WHAT IS BEING ASKED:
Every line of the listing is to be printed again exactly.

DATA:

····················

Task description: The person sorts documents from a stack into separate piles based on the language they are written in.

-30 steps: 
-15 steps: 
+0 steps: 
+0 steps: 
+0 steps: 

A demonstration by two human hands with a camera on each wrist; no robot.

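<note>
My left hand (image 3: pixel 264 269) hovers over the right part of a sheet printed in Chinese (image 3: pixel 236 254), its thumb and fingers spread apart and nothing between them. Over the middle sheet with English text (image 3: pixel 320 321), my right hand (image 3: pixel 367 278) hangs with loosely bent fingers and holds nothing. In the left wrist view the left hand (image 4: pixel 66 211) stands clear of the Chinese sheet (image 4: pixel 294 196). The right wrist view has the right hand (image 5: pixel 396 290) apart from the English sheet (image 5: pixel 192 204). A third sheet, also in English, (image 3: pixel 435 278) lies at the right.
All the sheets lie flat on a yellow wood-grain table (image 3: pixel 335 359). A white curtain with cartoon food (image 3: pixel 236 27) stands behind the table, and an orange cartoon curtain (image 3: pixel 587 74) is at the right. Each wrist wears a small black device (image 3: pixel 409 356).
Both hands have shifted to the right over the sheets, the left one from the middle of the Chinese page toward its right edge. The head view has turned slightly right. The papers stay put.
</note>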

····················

PROBLEM SOLUTION:
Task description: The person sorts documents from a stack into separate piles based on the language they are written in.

-30 steps: 
-15 steps: 
+0 steps: 
+0 steps: 
+0 steps: 

A demonstration by two human hands with a camera on each wrist; no robot.

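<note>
My left hand (image 3: pixel 264 269) hovers over the right part of a sheet printed in Chinese (image 3: pixel 236 254), its thumb and fingers spread apart and nothing between them. Over the middle sheet with English text (image 3: pixel 320 321), my right hand (image 3: pixel 367 278) hangs with loosely bent fingers and holds nothing. In the left wrist view the left hand (image 4: pixel 66 211) stands clear of the Chinese sheet (image 4: pixel 294 196). The right wrist view has the right hand (image 5: pixel 396 290) apart from the English sheet (image 5: pixel 192 204). A third sheet, also in English, (image 3: pixel 435 278) lies at the right.
All the sheets lie flat on a yellow wood-grain table (image 3: pixel 335 359). A white curtain with cartoon food (image 3: pixel 236 27) stands behind the table, and an orange cartoon curtain (image 3: pixel 587 74) is at the right. Each wrist wears a small black device (image 3: pixel 409 356).
Both hands have shifted to the right over the sheets, the left one from the middle of the Chinese page toward its right edge. The head view has turned slightly right. The papers stay put.
</note>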

No more is needed for this answer.